Esta semana he leído dos libros de Leandro Fernández de Moratín, el autor más destacado del teatro español del siglo XVIII, que me han dejado un sabor agridulce, a pesar de ser historias que parecen tener un final feliz. Me da miedo tener que leer un tercero, más que nada porque en los dos que he leído, El sí de las niñas y El viejo y la niña, parece estar en contra de todos los viejecitos, a los que unas veces pinta como pobres hombres ilusos y buenos y otras como a cascarrabias gruñones que más que querer una esposa, quieren una sirvienta jovencita que los vista y los cuide cuando estén enfermos.

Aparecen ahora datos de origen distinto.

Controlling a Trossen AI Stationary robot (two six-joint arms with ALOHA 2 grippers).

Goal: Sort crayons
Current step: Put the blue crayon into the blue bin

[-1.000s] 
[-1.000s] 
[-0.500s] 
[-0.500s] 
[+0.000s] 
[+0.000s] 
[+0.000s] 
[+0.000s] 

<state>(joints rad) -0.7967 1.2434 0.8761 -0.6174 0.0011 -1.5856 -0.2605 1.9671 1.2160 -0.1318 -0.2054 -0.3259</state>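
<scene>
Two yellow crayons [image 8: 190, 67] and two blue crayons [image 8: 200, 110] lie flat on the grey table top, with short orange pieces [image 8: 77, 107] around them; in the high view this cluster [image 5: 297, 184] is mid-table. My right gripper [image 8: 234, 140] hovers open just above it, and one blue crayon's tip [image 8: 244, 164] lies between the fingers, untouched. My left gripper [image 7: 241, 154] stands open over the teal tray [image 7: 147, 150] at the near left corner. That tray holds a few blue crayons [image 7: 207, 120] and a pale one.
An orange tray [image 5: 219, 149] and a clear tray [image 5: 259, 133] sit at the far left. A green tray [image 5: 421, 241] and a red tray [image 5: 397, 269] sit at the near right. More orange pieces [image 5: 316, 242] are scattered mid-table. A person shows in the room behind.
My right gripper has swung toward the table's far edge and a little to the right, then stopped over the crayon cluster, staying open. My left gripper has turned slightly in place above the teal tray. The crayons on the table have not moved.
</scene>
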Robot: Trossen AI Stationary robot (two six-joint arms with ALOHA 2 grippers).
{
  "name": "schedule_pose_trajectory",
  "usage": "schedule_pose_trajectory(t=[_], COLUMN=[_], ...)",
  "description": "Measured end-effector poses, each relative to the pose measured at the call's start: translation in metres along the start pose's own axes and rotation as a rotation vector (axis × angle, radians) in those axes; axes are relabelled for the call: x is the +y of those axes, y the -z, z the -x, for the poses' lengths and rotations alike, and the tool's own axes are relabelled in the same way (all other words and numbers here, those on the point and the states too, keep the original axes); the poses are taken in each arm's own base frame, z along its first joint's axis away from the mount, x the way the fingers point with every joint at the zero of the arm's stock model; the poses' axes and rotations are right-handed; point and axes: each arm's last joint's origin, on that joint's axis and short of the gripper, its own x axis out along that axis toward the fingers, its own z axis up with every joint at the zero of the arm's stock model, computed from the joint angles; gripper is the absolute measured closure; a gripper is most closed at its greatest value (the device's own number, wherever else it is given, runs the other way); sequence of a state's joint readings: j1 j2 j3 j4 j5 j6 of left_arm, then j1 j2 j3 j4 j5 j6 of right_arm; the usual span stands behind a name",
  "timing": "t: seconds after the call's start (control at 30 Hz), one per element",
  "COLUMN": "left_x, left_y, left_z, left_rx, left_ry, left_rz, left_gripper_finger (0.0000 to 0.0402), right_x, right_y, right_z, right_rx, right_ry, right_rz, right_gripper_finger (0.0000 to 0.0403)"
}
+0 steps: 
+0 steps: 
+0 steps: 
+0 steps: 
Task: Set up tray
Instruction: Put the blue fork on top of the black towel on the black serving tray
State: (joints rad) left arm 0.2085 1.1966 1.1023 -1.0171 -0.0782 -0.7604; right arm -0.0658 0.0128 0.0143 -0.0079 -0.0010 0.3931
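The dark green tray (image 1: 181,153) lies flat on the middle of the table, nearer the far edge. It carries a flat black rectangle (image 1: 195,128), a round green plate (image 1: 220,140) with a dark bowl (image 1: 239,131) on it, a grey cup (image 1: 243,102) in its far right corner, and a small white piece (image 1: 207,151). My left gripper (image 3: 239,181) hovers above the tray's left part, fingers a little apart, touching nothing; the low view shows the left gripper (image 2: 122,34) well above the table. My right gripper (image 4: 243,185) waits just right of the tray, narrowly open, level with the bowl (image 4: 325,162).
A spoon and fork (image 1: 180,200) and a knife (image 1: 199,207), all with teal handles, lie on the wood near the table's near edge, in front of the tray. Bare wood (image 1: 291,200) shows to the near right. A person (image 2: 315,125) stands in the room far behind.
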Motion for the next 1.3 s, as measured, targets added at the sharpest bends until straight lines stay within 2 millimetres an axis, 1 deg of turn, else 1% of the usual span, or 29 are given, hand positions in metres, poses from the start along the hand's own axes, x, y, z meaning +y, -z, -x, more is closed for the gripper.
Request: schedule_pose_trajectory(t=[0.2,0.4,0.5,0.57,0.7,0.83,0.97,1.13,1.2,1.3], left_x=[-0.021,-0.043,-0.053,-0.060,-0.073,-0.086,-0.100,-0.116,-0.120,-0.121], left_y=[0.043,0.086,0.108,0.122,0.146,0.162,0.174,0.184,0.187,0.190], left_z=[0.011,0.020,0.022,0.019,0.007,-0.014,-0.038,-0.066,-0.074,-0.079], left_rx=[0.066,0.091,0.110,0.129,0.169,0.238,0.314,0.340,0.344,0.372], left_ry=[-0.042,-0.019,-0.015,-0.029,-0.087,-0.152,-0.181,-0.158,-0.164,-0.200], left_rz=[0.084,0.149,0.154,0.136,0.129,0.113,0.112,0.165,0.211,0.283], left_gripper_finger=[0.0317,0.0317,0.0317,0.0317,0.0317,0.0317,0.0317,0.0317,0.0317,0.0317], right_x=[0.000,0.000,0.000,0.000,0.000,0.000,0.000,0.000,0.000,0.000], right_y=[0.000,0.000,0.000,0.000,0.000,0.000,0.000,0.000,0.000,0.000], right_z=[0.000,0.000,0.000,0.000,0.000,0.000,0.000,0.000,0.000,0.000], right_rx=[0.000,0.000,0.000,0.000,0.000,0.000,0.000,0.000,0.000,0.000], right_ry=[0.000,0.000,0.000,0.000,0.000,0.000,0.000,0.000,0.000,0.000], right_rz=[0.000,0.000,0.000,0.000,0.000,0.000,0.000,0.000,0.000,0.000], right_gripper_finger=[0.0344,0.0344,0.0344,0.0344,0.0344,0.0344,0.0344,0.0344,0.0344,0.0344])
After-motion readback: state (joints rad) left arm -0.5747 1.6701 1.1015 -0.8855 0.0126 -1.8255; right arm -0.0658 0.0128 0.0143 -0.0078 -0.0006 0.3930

Lo cierto es que el siglo XXI, al igual que el XVIII, que conocemos de la pluma de Fernández de Moratín, están llenos de prejuicios en ese sentido. ¿Cómo puede salir bien una historia con diferencias tan grandes de edad, con entornos de generaciones distintas, con falta de experiencia por un lado y excesiva por el otro, con uno mirando a su primer trabajo y el otro a la jubilación? Y da igual que esto lo piensen los criados de Don Diego o de Don Roque que la Jessi y la Vane, que se sientan a fumarse un cigarro en las escaleras de la Plaza Mayor de Cáceres. Todos ellos, a pesar del paso de los siglos, siguen pensando lo mismo: el matrimonio de un viejo con una niña no puede salir bien, porque la ‘nieta’, al final, acabará fijándose en uno de su edad, como sucede con Doña Paquita y Doña Isabel en sus respectivos libros.
Seguiré buscando estos días por si Fernández de Moratín escribió alguna obra de teatro en la que fuese la niña la que estuviese enamorada del viejo. Creo que, al igual que en el siglo XVIII, en el siglo XXI, esta situación es impensable. Siempre se pensará que busca dinero.